■ Aim of the exercise ■
Read through the listing below and return only the lines containing "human".

■ Given records ■
● ● ● ● ●
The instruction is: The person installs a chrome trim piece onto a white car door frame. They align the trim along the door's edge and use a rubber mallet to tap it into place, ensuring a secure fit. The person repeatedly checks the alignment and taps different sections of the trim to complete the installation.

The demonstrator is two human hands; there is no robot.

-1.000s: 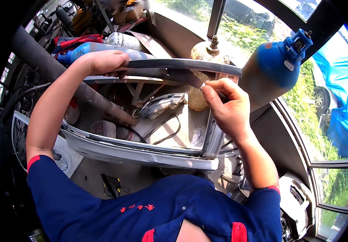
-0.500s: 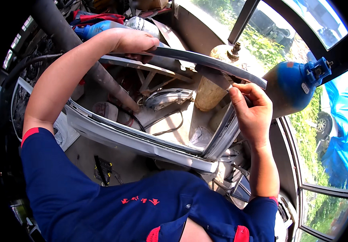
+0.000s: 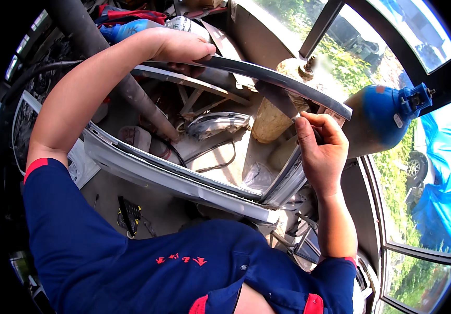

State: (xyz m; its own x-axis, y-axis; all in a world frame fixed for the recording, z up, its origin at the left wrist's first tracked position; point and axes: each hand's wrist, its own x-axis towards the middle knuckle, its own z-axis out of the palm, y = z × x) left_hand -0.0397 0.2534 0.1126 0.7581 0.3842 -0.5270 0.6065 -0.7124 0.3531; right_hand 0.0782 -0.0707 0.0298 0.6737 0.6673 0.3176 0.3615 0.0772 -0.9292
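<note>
A white car door [image 3: 183, 186] with an open window frame lies across the space in front of me. My left hand [image 3: 186, 47] is wrapped round the dark upper rail [image 3: 267, 75] of that frame, its lower fingers partly hidden behind the rail. Just below the rail's right end, my right hand [image 3: 322, 146] is closed, thumb against fingers. Pinched there is the pale end of a dark flat strip [image 3: 276, 98], which slants up to the rail. Whether the strip is stuck to the rail or only touches it, I cannot tell.
Beyond the door stand a worn yellowish gas cylinder [image 3: 271, 123] and a blue-topped cylinder [image 3: 379, 118] by the windows. A thick grey pipe [image 3: 141, 104] slants down on the left. A headlamp [image 3: 219, 124] and a black cable [image 3: 217, 157] show through the frame. Tools [image 3: 129, 215] lie on the floor.
My right hand has drawn slightly left and down from the rail's end, still pinching the strip. My left hand keeps its grip on the rail. The whole view has shifted a little.
</note>
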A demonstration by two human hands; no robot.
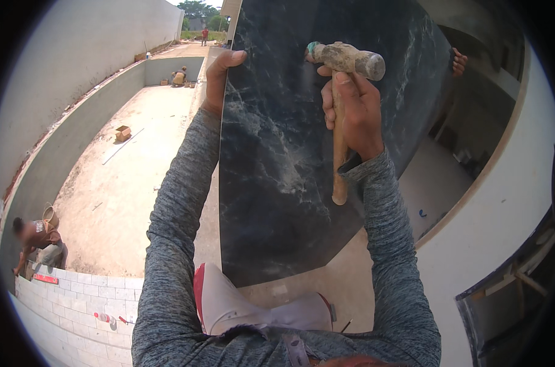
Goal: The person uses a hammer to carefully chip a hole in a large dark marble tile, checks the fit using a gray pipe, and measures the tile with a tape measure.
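Black marble-patterned slab stands upright, tilted, its lower edge near the person's cap. Left hand is clamped on the slab's upper left edge, thumb over the front face. Right hand is wrapped around the wooden handle of a rubber mallet, head uppermost, against the slab's upper face. Another person's fingers grip the slab's right edge.
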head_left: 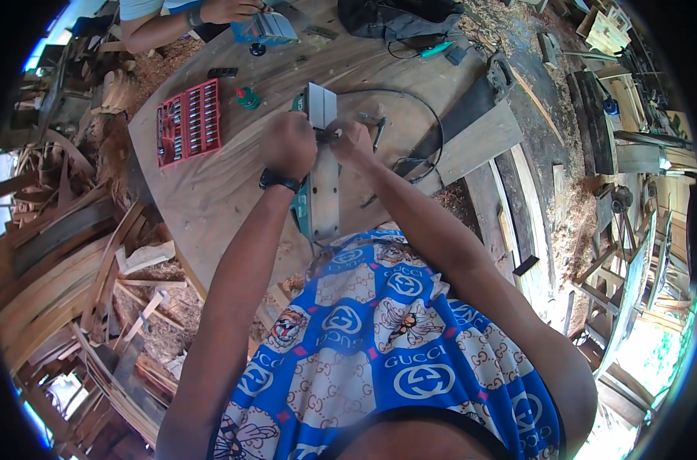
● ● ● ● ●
■ Output ■
The demonstrator is two human hands; there is no robot.
A demonstration by two human hands; no robot.

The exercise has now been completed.